Description of the task – Which of the lines below mention the word "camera"? Pull each one out.

Source data –

▼

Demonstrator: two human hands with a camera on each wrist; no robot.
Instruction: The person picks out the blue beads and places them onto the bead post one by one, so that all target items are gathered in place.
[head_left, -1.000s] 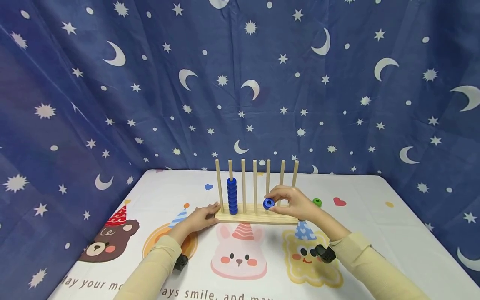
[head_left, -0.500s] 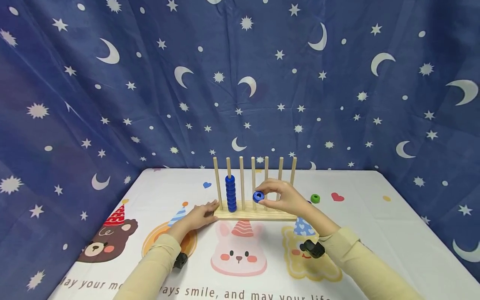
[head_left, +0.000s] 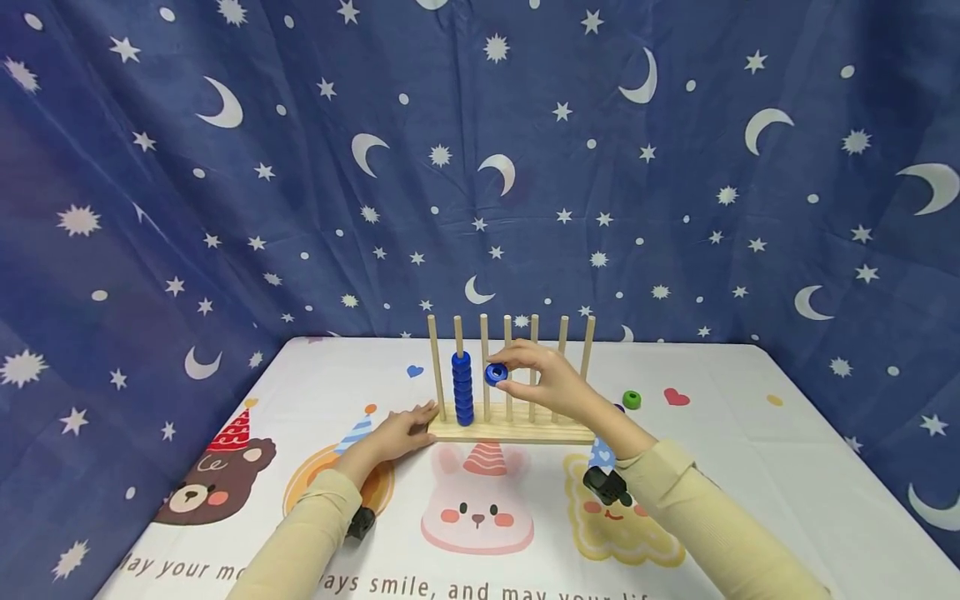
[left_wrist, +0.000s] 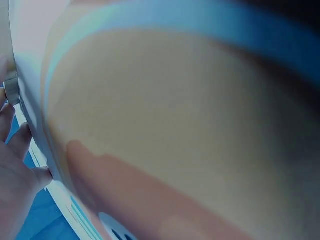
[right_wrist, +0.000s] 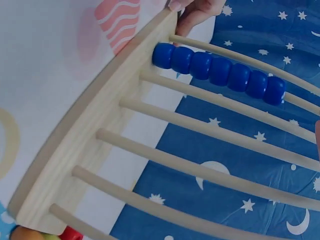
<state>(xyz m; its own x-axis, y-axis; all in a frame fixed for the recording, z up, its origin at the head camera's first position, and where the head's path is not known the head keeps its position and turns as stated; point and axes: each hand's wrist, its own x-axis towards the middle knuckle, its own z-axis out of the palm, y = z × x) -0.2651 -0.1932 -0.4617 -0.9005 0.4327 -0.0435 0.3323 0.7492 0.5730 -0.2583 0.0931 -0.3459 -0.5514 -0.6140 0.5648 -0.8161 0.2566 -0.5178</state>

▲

Result –
Demonstrator: two human hands with a camera on each wrist; no robot.
<state>(xyz m; its own x-axis, y-axis; all in a frame fixed for the recording, z up, its origin at the head camera's first position, and where the head's path is not known the head keeps its position and turns as stated; point and axes: each hand's wrist, its own x-axis towards the middle knuckle, its own z-axis out of the palm, y = z × x) -0.2651 -0.1932 -0.4617 -0.9005 0.4327 -0.0435 0.3323 0.7492 0.5730 -0.2583 0.0931 -0.3459 -0.5514 -0.6140 0.5648 -0.8161 0.2566 -0.5178</state>

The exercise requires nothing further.